The UK has been particularly concerned by the recent spate of demolitions of Palestinian structures by the Israeli authorities, as well as the resulting displacement and need for humanitarian assistance. In the case of Mak Hul, every structure in the community was demolished and the entire community displaced. We are also concerned that the Israeli military authorities prevented the affected community from receiving humanitarian assistance. We have repeatedly made clear to the Israeli authorities, including to Prime Minister Netanyahu’s office, our concerns over such demolitions, which we view as causing unnecessary suffering to ordinary Palestinians, as harmful to the peace process, and as contrary to international humanitarian law.
In a statement on 18 September, the then Minister for the Middle East, Alistair Burt, warmly welcomed the announcement of positive Israeli steps to assist the Palestinian economy, including allowing construction materials for private projects into Gaza and agreeing to 5,000 additional work permits for Palestinians to work in Green Line Israel.
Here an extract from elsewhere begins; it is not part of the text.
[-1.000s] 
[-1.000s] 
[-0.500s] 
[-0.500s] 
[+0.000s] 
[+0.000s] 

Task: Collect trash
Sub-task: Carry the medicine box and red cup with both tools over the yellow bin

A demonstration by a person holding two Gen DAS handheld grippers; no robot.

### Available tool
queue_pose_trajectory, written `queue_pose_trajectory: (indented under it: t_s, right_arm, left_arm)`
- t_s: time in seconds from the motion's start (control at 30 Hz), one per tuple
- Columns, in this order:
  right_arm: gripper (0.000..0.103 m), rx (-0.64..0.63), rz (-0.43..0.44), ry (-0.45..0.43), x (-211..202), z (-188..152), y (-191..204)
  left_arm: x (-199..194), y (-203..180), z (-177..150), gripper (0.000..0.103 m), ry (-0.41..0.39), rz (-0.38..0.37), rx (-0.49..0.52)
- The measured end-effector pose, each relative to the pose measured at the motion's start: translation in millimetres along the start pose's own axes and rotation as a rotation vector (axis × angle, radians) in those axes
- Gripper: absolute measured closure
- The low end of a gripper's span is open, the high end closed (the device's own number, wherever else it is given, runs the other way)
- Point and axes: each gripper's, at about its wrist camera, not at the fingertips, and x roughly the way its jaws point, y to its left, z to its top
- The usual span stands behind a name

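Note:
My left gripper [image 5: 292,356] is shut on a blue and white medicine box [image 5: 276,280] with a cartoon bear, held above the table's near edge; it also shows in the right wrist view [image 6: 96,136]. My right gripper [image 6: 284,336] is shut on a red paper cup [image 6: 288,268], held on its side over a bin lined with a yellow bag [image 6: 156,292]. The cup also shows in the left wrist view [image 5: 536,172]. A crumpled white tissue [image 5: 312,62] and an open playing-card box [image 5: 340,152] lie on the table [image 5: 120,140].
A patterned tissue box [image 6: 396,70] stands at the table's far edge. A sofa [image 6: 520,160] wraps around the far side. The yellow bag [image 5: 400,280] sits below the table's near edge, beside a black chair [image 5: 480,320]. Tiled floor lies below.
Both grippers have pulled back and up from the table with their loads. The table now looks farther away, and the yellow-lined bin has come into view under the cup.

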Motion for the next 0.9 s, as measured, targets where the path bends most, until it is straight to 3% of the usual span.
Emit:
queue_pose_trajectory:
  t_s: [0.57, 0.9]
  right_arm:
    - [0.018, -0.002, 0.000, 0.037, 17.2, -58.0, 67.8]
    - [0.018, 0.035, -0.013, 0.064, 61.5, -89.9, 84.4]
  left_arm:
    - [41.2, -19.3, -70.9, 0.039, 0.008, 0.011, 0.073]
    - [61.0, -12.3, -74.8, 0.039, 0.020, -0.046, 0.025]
However, the UK remains concerned about the damage that Israeli restrictions on the movement of goods and people have on the economy and living standards of ordinary people, and continues to urges Israel to ease these restrictions. The UN designates approximately one million Gazans as ‘food insecure’. The economic situation in Gaza has worsened further over the past three months, with the tunnel closures by the Egyptian authorities impacting on the availability of fuel, construction materials and other goods. Closures of the Rafah crossing have further limited the ability of Palestinians and others to travel to and from Gaza.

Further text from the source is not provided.